How to complete this task: Present the data once more in exactly its original form.

::: Material provided

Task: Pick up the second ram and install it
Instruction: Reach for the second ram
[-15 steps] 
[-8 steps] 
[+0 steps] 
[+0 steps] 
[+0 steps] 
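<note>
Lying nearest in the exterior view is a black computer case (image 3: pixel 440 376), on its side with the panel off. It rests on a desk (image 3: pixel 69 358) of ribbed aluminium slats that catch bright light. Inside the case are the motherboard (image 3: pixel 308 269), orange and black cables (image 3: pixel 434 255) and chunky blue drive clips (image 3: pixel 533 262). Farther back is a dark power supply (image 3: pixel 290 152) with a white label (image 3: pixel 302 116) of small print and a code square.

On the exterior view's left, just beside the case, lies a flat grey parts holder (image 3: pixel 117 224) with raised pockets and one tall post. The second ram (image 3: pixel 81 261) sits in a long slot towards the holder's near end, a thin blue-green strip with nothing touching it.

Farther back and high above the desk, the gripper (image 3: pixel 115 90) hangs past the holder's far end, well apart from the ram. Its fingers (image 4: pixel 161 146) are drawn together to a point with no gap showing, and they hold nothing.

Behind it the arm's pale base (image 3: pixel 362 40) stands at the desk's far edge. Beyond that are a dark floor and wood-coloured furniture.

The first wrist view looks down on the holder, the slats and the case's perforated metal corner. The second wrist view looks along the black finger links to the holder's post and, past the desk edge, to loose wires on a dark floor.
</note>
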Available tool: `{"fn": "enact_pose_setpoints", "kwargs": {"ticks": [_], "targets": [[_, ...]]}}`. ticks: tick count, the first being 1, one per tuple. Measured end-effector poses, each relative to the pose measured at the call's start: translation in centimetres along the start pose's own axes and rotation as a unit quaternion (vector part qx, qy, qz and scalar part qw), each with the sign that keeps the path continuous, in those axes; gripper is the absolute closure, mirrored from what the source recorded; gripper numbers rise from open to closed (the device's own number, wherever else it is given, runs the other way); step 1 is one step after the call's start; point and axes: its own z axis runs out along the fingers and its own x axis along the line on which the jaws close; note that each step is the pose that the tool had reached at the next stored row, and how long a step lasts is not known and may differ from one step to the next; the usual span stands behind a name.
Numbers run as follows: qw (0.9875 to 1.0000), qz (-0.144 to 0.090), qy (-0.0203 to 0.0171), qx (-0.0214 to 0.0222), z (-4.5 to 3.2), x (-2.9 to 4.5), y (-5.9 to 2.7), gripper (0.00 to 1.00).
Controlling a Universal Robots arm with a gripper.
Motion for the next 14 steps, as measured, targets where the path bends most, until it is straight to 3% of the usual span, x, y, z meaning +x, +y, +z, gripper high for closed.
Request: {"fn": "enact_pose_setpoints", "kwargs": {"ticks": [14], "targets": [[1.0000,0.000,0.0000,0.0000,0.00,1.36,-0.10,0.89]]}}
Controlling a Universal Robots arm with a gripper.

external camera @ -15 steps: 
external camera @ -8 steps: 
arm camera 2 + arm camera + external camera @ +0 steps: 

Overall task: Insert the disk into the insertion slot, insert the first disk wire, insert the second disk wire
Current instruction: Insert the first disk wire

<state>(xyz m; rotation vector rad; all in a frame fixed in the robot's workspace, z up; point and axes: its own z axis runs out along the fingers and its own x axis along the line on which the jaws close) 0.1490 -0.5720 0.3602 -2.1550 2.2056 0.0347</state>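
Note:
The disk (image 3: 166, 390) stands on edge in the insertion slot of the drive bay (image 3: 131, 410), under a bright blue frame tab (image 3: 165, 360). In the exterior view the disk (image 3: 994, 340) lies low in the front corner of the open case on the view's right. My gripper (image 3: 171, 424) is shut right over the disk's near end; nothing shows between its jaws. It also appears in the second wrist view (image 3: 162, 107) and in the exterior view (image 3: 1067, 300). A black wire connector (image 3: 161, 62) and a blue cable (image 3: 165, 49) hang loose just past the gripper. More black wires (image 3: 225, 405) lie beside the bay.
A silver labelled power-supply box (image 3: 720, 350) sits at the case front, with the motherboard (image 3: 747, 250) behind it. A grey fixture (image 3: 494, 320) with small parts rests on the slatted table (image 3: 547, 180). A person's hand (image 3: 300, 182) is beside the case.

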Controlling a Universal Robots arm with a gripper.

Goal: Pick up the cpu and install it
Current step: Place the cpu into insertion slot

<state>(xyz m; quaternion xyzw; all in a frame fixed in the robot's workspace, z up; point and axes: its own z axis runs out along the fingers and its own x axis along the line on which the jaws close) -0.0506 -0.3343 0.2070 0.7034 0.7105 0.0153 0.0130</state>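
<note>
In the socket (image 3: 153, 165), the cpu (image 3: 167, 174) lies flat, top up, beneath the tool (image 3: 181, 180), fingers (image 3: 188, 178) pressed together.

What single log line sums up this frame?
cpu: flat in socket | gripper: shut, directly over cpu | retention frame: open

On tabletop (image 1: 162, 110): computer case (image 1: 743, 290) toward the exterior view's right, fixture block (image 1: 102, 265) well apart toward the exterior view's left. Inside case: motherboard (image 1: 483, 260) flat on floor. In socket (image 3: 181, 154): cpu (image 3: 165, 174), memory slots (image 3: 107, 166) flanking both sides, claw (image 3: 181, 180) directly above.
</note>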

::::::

Solution to this exercise:
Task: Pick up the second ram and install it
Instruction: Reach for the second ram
[-15 steps] 
[-8 steps] 
[+0 steps] 
[+0 steps] 
[+0 steps] 
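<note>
Lying nearest in the exterior view is a black computer case (image 3: pixel 440 376), on its side with the panel off. It rests on a desk (image 3: pixel 69 358) of ribbed aluminium slats that catch bright light. Inside the case are the motherboard (image 3: pixel 308 269), orange and black cables (image 3: pixel 434 255) and chunky blue drive clips (image 3: pixel 533 262). Farther back is a dark power supply (image 3: pixel 290 152) with a white label (image 3: pixel 302 116) of small print and a code square.

On the exterior view's left, just beside the case, lies a flat grey parts holder (image 3: pixel 117 224) with raised pockets and one tall post. The second ram (image 3: pixel 81 261) sits in a long slot towards the holder's near end, a thin blue-green strip with nothing touching it.

Farther back and high above the desk, the gripper (image 3: pixel 115 90) hangs past the holder's far end, well apart from the ram. Its fingers (image 4: pixel 161 146) are drawn together to a point with no gap showing, and they hold nothing.

Behind it the arm's pale base (image 3: pixel 362 40) stands at the desk's far edge. Beyond that are a dark floor and wood-coloured furniture.

The first wrist view looks down on the holder, the slats and the case's perforated metal corner. The second wrist view looks along the black finger links to the holder's post and, past the desk edge, to loose wires on a dark floor.
</note>
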Available tool: `{"fn": "enact_pose_setpoints", "kwargs": {"ticks": [_], "targets": [[_, ...]]}}`. ticks: tick count, the first being 1, one per tuple. Measured end-effector poses, each relative to the pose measured at the call's start: translation in centimetres along the start pose's own axes and rotation as a unit quaternion (vector part qx, qy, qz and scalar part qw), each with the sign that keeps the path continuous, in those axes; gripper is the absolute closure, mirrored from what the source recorded; gripper numbers rise from open to closed (the device's own number, wherever else it is given, runs the other way); step 1 is one step after the call's start; point and axes: its own z axis runs out along the fingers and its own x axis along the line on which the jaws close; note that each step is the pose that the tool had reached at the next stored row, and how long a step lasts is not known and may differ from one step to the next; the usual span stands behind a name.
Numbers run as follows: qw (0.9875 to 1.0000), qz (-0.144 to 0.090), qy (-0.0203 to 0.0171), qx (-0.0214 to 0.0222), z (-4.5 to 3.2), x (-2.9 to 4.5), y (-5.9 to 2.7), gripper (0.00 to 1.00).
Controlling a Universal Robots arm with a gripper.
Motion for the next 14 steps, as measured, targets where the path bends most, until it is straight to 3% of the usual span, x, y, z meaning +x, +y, +z, gripper high for closed.
Request: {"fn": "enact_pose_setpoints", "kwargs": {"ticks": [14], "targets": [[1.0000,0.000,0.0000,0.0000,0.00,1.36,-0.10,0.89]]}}
Controlling a Universal Robots arm with a gripper.

external camera @ -15 steps: 
external camera @ -8 steps: 
arm camera 2 + arm camera + external camera @ +0 steps: 

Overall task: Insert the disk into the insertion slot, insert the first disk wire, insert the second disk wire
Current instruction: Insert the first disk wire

<state>(xyz m; rotation vector rad; all in a frame fixed in the robot's workspace, z up; point and axes: its own z axis runs out along the fingers and its own x axis along the line on which the jaws close) 0.1490 -0.5720 0.3602 -2.1550 2.2056 0.0347</state>
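Note:
The disk (image 3: 166, 390) stands on edge in the insertion slot of the drive bay (image 3: 131, 410), under a bright blue frame tab (image 3: 165, 360). In the exterior view the disk (image 3: 994, 340) lies low in the front corner of the open case on the view's right. My gripper (image 3: 171, 424) is shut right over the disk's near end; nothing shows between its jaws. It also appears in the second wrist view (image 3: 162, 107) and in the exterior view (image 3: 1067, 300). A black wire connector (image 3: 161, 62) and a blue cable (image 3: 165, 49) hang loose just past the gripper. More black wires (image 3: 225, 405) lie beside the bay.
A silver labelled power-supply box (image 3: 720, 350) sits at the case front, with the motherboard (image 3: 747, 250) behind it. A grey fixture (image 3: 494, 320) with small parts rests on the slatted table (image 3: 547, 180). A person's hand (image 3: 300, 182) is beside the case.
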
Controlling a Universal Robots arm with a gripper.

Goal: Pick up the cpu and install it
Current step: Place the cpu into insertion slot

<state>(xyz m; quaternion xyzw; all in a frame fixed in the robot's workspace, z up; point and axes: its own z axis runs out along the fingers and its own x axis along the line on which the jaws close) -0.0506 -0.3343 0.2070 0.7034 0.7105 0.0153 0.0130</state>
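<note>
In the socket (image 3: 153, 165), the cpu (image 3: 167, 174) lies flat, top up, beneath the tool (image 3: 181, 180), fingers (image 3: 188, 178) pressed together.

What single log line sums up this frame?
cpu: flat in socket | gripper: shut, directly over cpu | retention frame: open

On tabletop (image 1: 162, 110): computer case (image 1: 743, 290) toward the exterior view's right, fixture block (image 1: 102, 265) well apart toward the exterior view's left. Inside case: motherboard (image 1: 483, 260) flat on floor. In socket (image 3: 181, 154): cpu (image 3: 165, 174), memory slots (image 3: 107, 166) flanking both sides, claw (image 3: 181, 180) directly above.
</note>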

The exercise is fully answered.